EXTREME OR UNEXPLAINED TIREDNESS
In 11 days, that extreme tiredness will set in, but it’s definitely not unexplainable. See, you won’t get into an RSW ring with anyone who hits harder than I do. Once I throw several fucking bombs into your rib-cage, chest and stomach, you’ll be breathless and tired in seconds. No amount of endurance or stamina can prevent you from gassing out. You’ll be dead on your fucking feet, before becoming yet another victim of AIDS.
BODY SORES
Bruises, cuts, welts – you name it, in 11 days’ time, you’ll have it. That’s what AIDS does to you, you little prick.
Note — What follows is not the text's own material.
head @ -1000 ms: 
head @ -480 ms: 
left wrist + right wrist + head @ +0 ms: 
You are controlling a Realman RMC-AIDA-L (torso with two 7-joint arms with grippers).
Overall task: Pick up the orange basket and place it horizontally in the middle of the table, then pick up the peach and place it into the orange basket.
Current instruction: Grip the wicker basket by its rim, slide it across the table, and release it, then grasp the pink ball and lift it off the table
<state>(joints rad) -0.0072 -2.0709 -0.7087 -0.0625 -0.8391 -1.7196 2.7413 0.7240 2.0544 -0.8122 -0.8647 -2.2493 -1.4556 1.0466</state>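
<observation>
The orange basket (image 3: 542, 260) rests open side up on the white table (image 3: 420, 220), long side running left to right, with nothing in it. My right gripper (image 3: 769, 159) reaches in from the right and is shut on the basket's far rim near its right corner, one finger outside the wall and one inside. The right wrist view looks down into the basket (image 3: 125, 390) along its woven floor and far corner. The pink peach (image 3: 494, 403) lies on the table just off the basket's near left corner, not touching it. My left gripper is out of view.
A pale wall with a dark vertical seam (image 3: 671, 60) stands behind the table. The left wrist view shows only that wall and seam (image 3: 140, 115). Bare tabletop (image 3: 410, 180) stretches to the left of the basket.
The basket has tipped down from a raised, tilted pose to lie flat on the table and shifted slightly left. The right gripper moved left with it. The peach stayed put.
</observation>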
NEUROLOGICAL DISORDERS; CONFUSION
You’ve got this bad, Dick. I mean, where the fuck do I start? You’ve got this move you call “lights out”; a sleeper hold, right? Motherfucker, you have the worst submission game in this company. You might as well just give me a fucking hug. Then you talk about having an “unorthodox style” – are you serious? How the fuck would you know, rookie? Take it from someone with the experience to know how to fuck you up in ten seconds flat; there’s nothing unorthodox about a scoop slam, about an enzugiri, about a bulldog, about a rear chin lock, about knife-edge chops or about a hangman’s neck breaker. There’s nothing unorthodox about an aerialist with some technical ability. You’re one confused little bastard and it’s all a sign of AIDS.
PERSISTENT DIARRHEA
Motherfucker, you ought to be shitting yourself at the thought of stepping into that ring against me. For one thing, you strike me as the kind of cunt who counts every inch and I’ve got four of ‘em over you, asshole. Not only do I hit to kill, I’ve got the size and reach advantage to do it without giving you the chance to get anywhere fucking near me. You’re stepping into a fight with a mean bastard; an undefeated animal who’s 35-pounds heavier than you, with a better technique than you, more experience than you and the ability to lock your narrow ass into any submission and have you tapping like a bitch. After all, you’re inferior in so many fucking areas, but none more so than the ability to apply or withstand a submission. On top of that, you’re being watched by thousands of people desperate to see me get back in the fucking ring after a spell away and do what I do best. All eyes are on us, Dick. That’s no good for a man with your composure; for a man who gets flustered as easily as you do. If you ain’t shitting yourself uncontrollably now, it’ll come eventually. That’s AIDS for you.
Trust me, Dick – you’re gonna get eaten alive in 11 days by AIDS. I can imagine you’re sitting at home thinking: “What the fuck do I do to stop this?” and the truth of the matter is there’s nothing you can do. You fucked with the wrong guy and you didn’t know the risks, so now you’ve got to pay the price.
You don’t recover. You don’t bounce back. You don’t have any triumphant moments after October 20, Dick. When it’s all said and done, you’ll realise that being booked against me is a fucking death sentence.